The key advantages of the PMCO method are (i) the subspace optimization tasks are of smaller dimensionality than the whole system-level problem, leading to robust convergence characteristics (in general, it is reasonable to expect optimization algorithms to converge better on smaller-dimensional problems) (ii) the process and circuit subspace optimization tasks may proceed concurrently, thereby decreasing design time, (iii) there is a certain degree of design freedom within the process and circuit optimization tasks—one may use different move limits, tolerance settings or even different optimization strategies in

the different tasks. We will illustrate these benefits via a series of examples in the next section.

### 4. Results

A series of examples is used demonstrate the two main points that motivate the PMCO method: (i) in order to optimize an integrated circuit, we should adjust not only the circuit geometries but also the fabrication process control inputs, and (ii) in solving the combined process-circuit optimization problem, the PMCO method is more efficient and practical than an all-at-once approach. The first example optimizes the a CMOS buffer while a second optimizes an SRAM cell.

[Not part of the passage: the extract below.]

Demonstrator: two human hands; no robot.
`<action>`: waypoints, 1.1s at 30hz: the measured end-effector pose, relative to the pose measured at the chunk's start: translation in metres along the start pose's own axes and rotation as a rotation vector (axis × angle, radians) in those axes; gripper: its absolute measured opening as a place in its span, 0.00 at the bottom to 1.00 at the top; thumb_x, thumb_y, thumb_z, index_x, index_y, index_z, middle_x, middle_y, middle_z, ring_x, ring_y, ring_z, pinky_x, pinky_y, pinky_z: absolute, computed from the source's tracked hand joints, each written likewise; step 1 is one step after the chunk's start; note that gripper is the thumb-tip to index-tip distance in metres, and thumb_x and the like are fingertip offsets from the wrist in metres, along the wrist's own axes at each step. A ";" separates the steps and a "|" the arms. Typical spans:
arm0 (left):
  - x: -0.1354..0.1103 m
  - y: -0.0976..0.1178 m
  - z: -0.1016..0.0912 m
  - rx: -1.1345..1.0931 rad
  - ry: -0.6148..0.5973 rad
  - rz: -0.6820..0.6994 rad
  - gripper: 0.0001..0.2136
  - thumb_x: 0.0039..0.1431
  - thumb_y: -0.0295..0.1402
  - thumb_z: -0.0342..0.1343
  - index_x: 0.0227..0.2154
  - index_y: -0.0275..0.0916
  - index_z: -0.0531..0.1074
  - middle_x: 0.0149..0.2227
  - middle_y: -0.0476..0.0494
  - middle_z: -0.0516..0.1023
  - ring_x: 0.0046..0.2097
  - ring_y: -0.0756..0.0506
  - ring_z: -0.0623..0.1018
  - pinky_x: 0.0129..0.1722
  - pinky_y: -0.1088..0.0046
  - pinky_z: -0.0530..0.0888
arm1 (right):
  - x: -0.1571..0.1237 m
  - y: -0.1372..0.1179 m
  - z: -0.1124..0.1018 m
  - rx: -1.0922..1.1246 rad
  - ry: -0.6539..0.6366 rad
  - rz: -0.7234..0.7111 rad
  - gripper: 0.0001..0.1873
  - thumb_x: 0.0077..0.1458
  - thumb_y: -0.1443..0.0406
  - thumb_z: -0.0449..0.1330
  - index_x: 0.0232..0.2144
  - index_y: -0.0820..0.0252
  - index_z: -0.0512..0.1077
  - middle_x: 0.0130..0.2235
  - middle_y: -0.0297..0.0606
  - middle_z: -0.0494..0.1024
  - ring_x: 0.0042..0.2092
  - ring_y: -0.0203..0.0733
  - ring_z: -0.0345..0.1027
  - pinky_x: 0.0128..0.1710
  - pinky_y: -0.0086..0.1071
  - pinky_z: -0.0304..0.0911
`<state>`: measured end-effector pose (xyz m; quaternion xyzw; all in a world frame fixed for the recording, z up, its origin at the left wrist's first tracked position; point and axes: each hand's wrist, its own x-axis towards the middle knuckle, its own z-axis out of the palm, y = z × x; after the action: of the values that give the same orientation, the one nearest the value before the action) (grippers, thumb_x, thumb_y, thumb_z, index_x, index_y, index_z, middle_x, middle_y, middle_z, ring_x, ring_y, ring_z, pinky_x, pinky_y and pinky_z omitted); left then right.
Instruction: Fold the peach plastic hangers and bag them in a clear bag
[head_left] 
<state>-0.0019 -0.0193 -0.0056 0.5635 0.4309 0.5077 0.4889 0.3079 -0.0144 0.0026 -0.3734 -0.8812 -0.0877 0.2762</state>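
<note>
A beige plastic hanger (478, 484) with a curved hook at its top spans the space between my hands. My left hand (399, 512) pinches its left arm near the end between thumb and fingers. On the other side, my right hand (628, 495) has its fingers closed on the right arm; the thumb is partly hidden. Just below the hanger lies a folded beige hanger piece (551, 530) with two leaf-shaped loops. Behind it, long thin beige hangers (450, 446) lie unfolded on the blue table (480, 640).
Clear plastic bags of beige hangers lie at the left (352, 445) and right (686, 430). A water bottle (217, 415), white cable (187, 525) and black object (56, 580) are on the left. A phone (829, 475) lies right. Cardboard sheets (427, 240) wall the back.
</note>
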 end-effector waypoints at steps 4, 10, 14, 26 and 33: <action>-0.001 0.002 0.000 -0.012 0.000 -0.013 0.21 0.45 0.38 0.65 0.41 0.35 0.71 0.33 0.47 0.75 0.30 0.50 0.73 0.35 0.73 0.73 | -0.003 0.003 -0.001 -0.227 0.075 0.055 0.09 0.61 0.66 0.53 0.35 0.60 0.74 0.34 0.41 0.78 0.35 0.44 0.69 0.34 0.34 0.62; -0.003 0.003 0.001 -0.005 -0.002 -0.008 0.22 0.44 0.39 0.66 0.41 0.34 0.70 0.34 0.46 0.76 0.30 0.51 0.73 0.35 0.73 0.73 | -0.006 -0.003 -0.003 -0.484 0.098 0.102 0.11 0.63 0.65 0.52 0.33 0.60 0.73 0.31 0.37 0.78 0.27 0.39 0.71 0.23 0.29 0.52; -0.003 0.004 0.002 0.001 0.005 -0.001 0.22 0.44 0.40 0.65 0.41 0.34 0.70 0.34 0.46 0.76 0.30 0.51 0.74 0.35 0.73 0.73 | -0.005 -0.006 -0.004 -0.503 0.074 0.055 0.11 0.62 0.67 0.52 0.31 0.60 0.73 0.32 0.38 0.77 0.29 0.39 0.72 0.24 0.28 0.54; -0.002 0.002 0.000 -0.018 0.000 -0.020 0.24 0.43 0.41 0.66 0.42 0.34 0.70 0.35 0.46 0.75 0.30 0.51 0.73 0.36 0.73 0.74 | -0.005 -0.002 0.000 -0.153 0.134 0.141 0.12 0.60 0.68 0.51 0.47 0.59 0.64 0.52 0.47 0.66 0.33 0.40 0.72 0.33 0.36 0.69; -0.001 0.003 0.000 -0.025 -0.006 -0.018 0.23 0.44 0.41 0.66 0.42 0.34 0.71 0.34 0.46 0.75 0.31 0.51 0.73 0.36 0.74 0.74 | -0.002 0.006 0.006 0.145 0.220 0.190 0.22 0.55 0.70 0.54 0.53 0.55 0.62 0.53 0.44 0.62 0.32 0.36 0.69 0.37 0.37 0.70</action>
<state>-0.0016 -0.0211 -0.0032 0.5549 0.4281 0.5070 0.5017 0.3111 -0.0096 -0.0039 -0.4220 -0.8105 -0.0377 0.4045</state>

A third example then optimizes a system composed of both the buffer and SRAM circuits.

The examples use a twin-tub CMOS process modeled by 75 processing steps in pdFab ([11]), which maps 120 process inputs to 26 Spice level 3 MOS transistor model parameters. Because only a few process variables generally impact device/circuit performances significantly, a simple sensitivity-based variable screening step was performed initially to identify the process inputs that had the most impact on the performances of the buffer and SRAM circuits ([14]).

In each example, the optimization problem is first solved by adjusting only circuit design variables and then solved by adjusting process inputs as well as circuit geometries. This brings out the benefit of combined process-circuit optimization over circuit-only optimization. To demonstrate the efficiency of the concurrent PMCO approach, the combined process-circuit optimization problem is solved using two methods: (i) an all-at-once method that treats the entire process-circuit system as a monolithic whole and "synchronously" optimizes the system over all the variables of the system (process and circuit variables), and (ii) the concurrent PMCO method.

The results indicate that while the choice of circuit geometries is responsible for large performance improvements, the performances of optimal-geometry circuits can be further improved significantly via an optimal choice of device characteristics (and hence process inputs). The third example also demonstrates the application of the concurrent methodology to multiple circuits as well as its capability to negotiate process trade-offs. Furthermore, the concurrent PMCO algorithm is found to be more efficient than the all-at-once approach in terms of elapsed time.

## 4.1 Optimization of CMOS Buffer

The buffer circuit is a 4-stage static CMOS inverter chain that may be used for driving off-chip loads or large on-chip capacitive loads such as clock networks—the designable geometries are the widths of the PMOS and NMOS transistors of inverter chain. The performances are delay and power dissipation. Both quantities are measured via a transient simulation in SmartSpice [12]. The delay is measured across the 50% Vdd points and the power is measured via a power meter along the lines of [10].

Consider the case for which the delay of the buffer needs to be minimized subject to a power constraint, as is the typical requirement for high-speed (as opposed to low-power) systems.

Minimize  $delay(P, G_1)$ subject to  $power(P, G_1) \le 2.5 m$ 

wrt.  $P, G_1$ 

where P is the set of 5 significant process variables determined via variable screening and  $G_1$  is the set of 8 transistor widths.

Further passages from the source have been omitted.